Problem description → Look below for the line containing "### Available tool"; from there, print each line exactly up to and including the line containing "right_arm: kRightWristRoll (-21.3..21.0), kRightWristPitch", and stop.

Records from a data collection:
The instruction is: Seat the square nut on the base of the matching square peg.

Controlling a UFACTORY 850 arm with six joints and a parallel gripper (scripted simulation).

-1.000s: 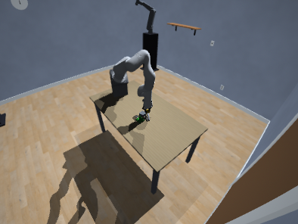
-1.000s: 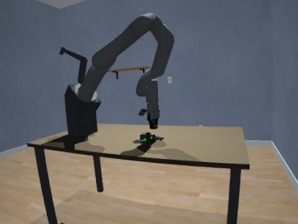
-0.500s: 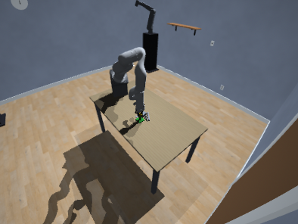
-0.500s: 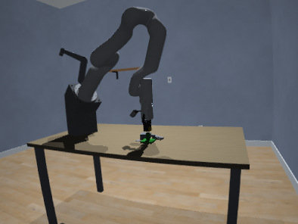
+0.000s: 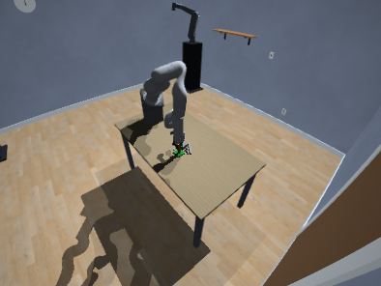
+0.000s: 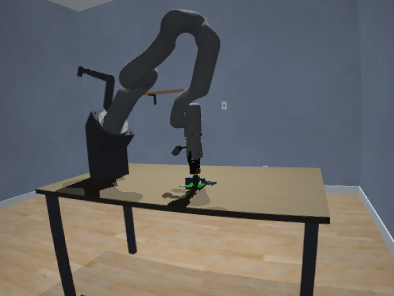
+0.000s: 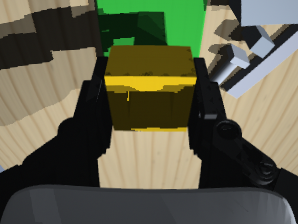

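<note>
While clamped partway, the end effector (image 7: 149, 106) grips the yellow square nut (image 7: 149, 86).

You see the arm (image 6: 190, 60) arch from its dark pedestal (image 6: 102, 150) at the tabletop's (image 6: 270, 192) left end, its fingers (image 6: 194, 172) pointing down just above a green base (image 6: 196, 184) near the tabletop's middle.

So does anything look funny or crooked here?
Nothing looks broken or spilled. The gripper is shut on a yellow block, held straight between the fingers, low over the green base on the table. A grey part lies askew beside the base, which may be normal.
</note>
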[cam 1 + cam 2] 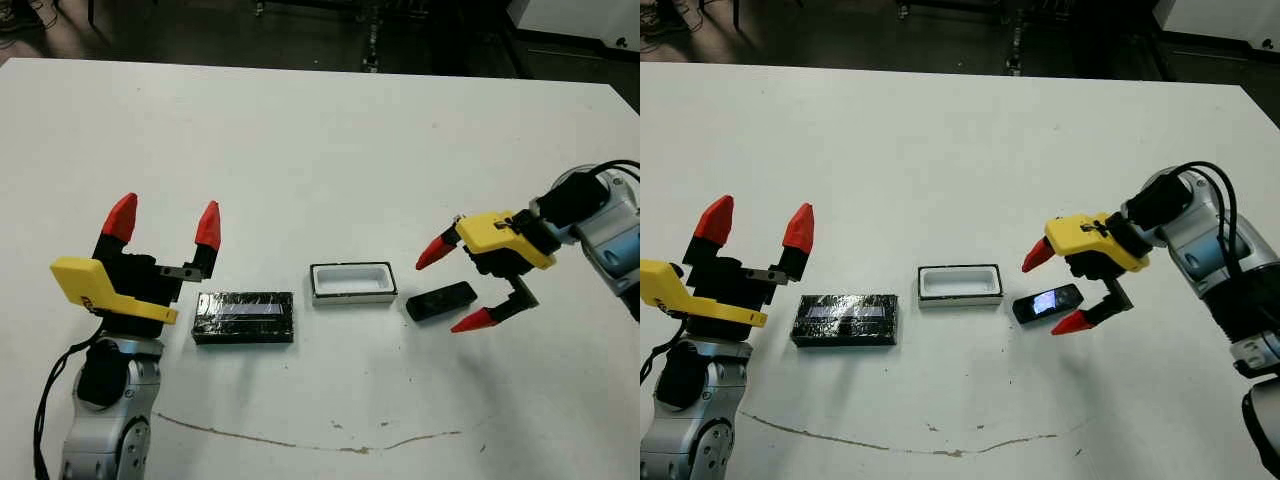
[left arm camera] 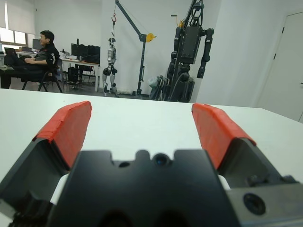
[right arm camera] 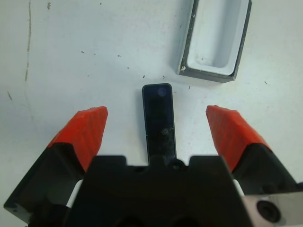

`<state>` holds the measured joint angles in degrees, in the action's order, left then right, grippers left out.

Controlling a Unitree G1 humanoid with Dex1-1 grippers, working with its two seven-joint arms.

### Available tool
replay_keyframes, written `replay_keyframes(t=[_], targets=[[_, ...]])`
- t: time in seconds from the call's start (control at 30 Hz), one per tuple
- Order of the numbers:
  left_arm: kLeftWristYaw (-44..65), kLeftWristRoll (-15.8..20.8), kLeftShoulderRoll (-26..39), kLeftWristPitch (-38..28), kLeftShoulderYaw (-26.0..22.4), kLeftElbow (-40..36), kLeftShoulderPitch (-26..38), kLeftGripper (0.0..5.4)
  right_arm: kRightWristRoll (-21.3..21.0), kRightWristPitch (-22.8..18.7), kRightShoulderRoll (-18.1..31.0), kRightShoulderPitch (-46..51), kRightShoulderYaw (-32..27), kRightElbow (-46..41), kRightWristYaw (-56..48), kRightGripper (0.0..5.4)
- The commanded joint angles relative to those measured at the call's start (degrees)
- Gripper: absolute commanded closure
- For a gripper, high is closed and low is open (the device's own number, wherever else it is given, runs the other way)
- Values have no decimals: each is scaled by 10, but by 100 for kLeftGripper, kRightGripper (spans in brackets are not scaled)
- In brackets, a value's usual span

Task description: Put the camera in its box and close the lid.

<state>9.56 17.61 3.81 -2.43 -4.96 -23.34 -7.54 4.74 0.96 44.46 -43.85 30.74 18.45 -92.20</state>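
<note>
The camera (image 1: 441, 300), a thin black bar, lies flat on the table just right of the box (image 1: 352, 284), a small white tray standing open. My right gripper (image 1: 453, 288) is open and hovers over the camera's right end, one red fingertip on each side; the right wrist view shows the camera (image 3: 159, 122) lying between the fingers and the box (image 3: 218, 38) beyond it. The lid (image 1: 243, 316), glossy black with a pale stripe, lies left of the box. My left gripper (image 1: 164, 222) is open, raised with its fingers pointing up, just left of the lid.
A thin brown line (image 1: 300, 442) runs across the white table (image 1: 320, 150) near its front edge. Beyond the far edge, the left wrist view shows a seated person (image 2: 35, 59) at a desk and robot rigs (image 2: 189, 52).
</note>
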Motion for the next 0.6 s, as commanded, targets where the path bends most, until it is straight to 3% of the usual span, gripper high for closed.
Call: replay_keyframes(t=[0.03,0.6], targets=[[2,0,1,2,0,4,-8,1,-12,8,-7,14,-12,6,-1,0],[0,-6,-1,0,0,5,-9,1,-34,-24,-28,25,-29,13,2,0]])
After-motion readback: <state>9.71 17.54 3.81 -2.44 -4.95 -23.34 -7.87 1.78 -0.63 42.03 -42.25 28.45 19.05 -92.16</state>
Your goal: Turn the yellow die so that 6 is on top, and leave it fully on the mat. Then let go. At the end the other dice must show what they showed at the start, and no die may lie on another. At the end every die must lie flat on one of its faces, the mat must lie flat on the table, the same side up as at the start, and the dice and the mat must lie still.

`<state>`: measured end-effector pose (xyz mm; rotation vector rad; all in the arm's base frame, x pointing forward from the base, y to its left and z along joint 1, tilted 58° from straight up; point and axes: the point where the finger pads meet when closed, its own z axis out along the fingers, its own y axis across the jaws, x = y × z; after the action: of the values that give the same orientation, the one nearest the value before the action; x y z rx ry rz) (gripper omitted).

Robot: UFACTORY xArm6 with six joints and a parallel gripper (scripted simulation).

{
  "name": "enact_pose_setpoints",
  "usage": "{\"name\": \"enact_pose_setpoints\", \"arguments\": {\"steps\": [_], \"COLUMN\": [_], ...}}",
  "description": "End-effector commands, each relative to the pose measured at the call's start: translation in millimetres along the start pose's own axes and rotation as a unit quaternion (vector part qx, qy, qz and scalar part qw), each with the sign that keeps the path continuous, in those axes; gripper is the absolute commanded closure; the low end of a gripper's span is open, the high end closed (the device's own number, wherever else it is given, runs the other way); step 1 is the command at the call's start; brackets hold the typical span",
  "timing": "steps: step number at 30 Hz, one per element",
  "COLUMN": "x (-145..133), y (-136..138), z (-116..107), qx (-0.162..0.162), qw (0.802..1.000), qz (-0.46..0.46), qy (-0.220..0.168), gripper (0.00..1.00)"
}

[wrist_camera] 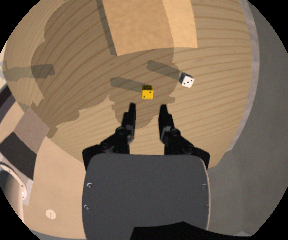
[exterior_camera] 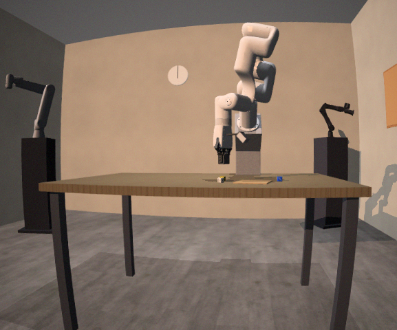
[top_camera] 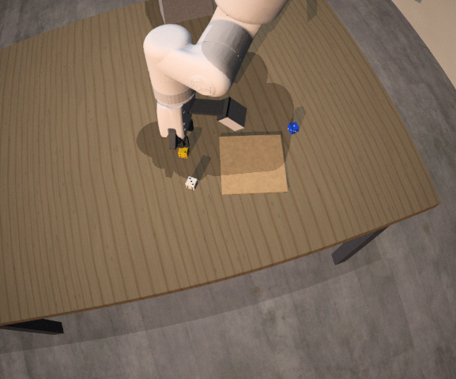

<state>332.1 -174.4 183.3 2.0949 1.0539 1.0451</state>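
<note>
The yellow die (top_camera: 182,152) lies on the bare wooden table, left of the tan mat (top_camera: 253,163) and off it. In the wrist view the yellow die (wrist_camera: 147,92) sits just ahead of my fingertips, in line with the gap. My gripper (top_camera: 179,142) hangs well above the table over the yellow die, as the side view shows (exterior_camera: 223,161). Its fingers point down, stand partly apart and hold nothing. The top face of the yellow die is too small to read.
A white die (top_camera: 190,182) lies on the table in front of the yellow die, near the mat's left edge. A blue die (top_camera: 293,128) lies just past the mat's far right corner. The arm's base block stands behind the mat.
</note>
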Motion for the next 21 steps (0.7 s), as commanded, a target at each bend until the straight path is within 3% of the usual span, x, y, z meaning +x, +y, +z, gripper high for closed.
{"name": "enact_pose_setpoints", "arguments": {"steps": [1,21], "x": [0,0], "y": [0,0], "z": [3,29], "qx": [-0.001,-0.001], "qw": [1.0,1.0], "qz": [0.0,0.0], "qy": [0.0,0.0], "gripper": [0.64,0.64]}}
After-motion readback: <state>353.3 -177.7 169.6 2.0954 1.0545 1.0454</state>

Problem solution →
### Available tool
replay_keyframes, written `replay_keyframes(t=[_], targets=[[_, ...]])`
- t: time in seconds from the call's start (control at 30 Hz), one per tuple
- Order of the numbers:
  left_arm: kLeftWristYaw (-44..65), kLeftWristRoll (-15.8..20.8), kLeftShoulderRoll (-26..39), kLeftWristPitch (-38..28), kLeftShoulderYaw (-26.0..22.4), kLeftElbow (-40..36), kLeftShoulderPitch (-26..38), kLeftGripper (0.0..5.4)
  right_arm: kRightWristRoll (-21.3..21.0), kRightWristPitch (-22.8..18.7), kRightShoulderRoll (-18.1..31.0), kRightShoulderPitch (-46..51), kRightShoulderYaw (-32..27), kRightElbow (-46..41), kRightWristYaw (-56..48), kRightGripper (0.0..5.4)

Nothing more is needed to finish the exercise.